À l’écran, Alexane Jamieson est Juliette, totalement. De se remémorer la jeune comédienne : « J’ai continué de découvrir Juliette au fur et à mesure du tournage. Il y a des facettes d’elle qui me ressemblent, mais d’autres que je n’ai pas du tout. En fait, la première chose que je me suis dite en terminant le scénario, c’est que j’aimerais être comme elle. Sa manière de remettre à leur place les gens qui lui font du mal, sa capacité à ne jamais se laisser abattre… Oui, elle va être déprimée une journée, mais elle se relève dès le lendemain. »

Sur l’enjeu du rapport au corps, Alexane Jamieson impute sa capacité à l’explorer sans malaise tant à l’approche d’Anne Émond qu’à une certaine distance personnelle.

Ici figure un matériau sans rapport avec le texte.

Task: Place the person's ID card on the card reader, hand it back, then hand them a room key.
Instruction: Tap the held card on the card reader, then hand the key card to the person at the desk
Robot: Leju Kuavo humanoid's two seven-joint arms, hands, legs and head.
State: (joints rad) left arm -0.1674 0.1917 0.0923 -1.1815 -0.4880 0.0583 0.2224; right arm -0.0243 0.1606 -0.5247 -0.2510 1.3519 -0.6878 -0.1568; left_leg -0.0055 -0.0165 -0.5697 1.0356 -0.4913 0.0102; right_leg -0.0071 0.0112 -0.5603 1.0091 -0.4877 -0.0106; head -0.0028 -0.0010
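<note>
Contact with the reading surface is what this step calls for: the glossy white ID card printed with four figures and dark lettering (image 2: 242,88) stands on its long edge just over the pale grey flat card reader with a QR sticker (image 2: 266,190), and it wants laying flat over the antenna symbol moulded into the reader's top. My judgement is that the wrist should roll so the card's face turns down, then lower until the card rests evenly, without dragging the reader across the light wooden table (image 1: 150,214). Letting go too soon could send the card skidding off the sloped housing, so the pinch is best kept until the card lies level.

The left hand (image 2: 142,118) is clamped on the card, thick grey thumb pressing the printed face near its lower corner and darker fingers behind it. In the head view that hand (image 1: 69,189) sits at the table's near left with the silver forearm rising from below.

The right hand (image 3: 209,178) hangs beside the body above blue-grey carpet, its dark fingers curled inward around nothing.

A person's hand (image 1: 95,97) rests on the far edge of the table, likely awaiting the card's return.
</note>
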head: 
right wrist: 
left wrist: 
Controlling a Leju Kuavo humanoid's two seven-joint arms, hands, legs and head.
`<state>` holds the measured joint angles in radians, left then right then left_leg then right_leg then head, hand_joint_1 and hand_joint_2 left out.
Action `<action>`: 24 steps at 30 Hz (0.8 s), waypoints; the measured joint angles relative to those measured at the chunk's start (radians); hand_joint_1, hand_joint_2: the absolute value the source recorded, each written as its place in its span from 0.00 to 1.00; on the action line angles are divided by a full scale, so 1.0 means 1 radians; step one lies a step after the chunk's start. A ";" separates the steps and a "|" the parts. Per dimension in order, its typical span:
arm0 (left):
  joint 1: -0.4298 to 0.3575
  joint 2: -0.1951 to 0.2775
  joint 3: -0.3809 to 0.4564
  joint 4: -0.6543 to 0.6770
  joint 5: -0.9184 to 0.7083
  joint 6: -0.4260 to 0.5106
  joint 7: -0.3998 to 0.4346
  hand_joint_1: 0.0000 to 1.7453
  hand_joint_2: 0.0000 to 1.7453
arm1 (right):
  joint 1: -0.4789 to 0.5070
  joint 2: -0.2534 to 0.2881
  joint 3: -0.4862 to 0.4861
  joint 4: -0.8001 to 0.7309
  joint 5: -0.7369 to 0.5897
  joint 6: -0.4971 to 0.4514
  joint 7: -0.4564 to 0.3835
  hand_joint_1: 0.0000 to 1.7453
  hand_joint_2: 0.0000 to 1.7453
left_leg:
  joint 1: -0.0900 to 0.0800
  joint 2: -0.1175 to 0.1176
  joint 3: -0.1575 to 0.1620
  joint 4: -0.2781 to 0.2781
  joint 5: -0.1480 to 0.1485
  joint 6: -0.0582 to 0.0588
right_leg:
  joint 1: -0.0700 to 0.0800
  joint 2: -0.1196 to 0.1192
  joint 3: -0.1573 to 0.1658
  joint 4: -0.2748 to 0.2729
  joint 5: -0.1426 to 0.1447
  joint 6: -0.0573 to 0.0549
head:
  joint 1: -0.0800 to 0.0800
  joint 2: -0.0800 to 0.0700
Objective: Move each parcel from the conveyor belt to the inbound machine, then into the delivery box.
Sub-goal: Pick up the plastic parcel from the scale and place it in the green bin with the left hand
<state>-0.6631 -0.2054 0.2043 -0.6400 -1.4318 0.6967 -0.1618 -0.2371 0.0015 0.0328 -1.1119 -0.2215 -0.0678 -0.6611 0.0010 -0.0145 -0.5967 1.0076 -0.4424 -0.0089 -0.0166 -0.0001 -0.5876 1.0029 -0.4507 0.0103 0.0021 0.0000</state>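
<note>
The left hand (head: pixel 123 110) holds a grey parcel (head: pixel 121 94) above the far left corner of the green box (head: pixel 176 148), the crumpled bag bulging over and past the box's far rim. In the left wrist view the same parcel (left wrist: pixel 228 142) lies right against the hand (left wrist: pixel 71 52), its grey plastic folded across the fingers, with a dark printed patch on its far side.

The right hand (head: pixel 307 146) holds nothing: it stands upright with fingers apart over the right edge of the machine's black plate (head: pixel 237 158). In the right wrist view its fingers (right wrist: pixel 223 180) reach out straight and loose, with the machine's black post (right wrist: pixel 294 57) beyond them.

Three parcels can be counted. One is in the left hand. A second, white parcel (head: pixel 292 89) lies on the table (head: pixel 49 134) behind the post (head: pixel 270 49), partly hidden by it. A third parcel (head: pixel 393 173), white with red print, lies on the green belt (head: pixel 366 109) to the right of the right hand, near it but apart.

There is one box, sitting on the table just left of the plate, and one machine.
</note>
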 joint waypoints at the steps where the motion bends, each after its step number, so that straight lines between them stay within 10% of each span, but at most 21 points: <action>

« Anne a été tellement respectueusedans sa façon de travailler ces scènes-là avec moi. En même temps, je suis passée par là à l’école. J’ai subi du bullying et du taxage pour plein de raisons : le fait que je pratique depuis presque bébé ce métier-là, qui est inhabituel, la couleur de mes cheveux et, bien sûr, mon enveloppe corporelle, ce qui est tellement la chose la moins importante au monde ! Sauf que, dans la vie, j’ai trois ans de plus que Juliette, et tout ça, c’est derrière moi. Je suis passée à travers, et j’ose penser que ça a fait de moi une meilleure personne au bout du compte. »

Brillante distribution

Chaque interprète brille, mais Alexane Jamieson tient le film, en est le ciment. On rit beaucoup, on enrage parfois, alors qu’on suit Juliette dans son amitié contrariée avec Léane (Léanne Désilets, merveilleuse), ses amours imaginaires avec Liam (Antoine Desrochers, plus que parfait), sa relation privilégiée avec son père (Robin Aubert, un coeur) et son frère aîné (Christophe Levac, craquant), mais aussi dans ses virées avec un garçon autiste (Gabriel Beaudet, une trouvaille) avec qui elle a le tour, comme on dit…

La cellule familiale convainc tout particulièrement. Et pour cause.

« Je connais Christophe depuis que j’ai cinq ans, et Anne a tout de suite perçu notre complicité, indique Alexane Jamieson. Il est un peu un frère dans la vie. Et Robin… Les scènes que je partage avec lui sont mes préférées. Il a été tellement généreux de son expérience avec moi, et il avait une telle écoute. Pendant les moments où Juliette se confie à son père, j’avais un peu l’impression d’être en train de me confier au mien. »

La première chose que je me suis dite en terminant le scénario, c’est que j’aimerais être comme Juliette. Sa manière de remettre à leur place les gens qui lui font du mal, sa capacité à ne jamais se laisser abattre.

À cet égard, Anne Émond tenait à montrer une famille qui ne soit pas dysfonctionnelle, en dépit du fait qu’elle soit monoparentale. On relèvera ici que si le film se voulait en partie un baume après Nelly, il y a peut-être dans ce clan heureux une réaction à celui, tragique, des Êtres chers.

Bref, c’est dire qu’Anne Émond poursuit sur un autre ton, mais avec la même rigueur, une démarche d’une admirable cohérence. La sienne est le genre de filmographie où chaque nouveau titre donne envie de revisiter les précédents. En cela, Jeune Juliette ne fait pas exception. Même s’il s’agit d’un film exceptionnel.

Jeune Juliette sort en salles le vendredi 9 août.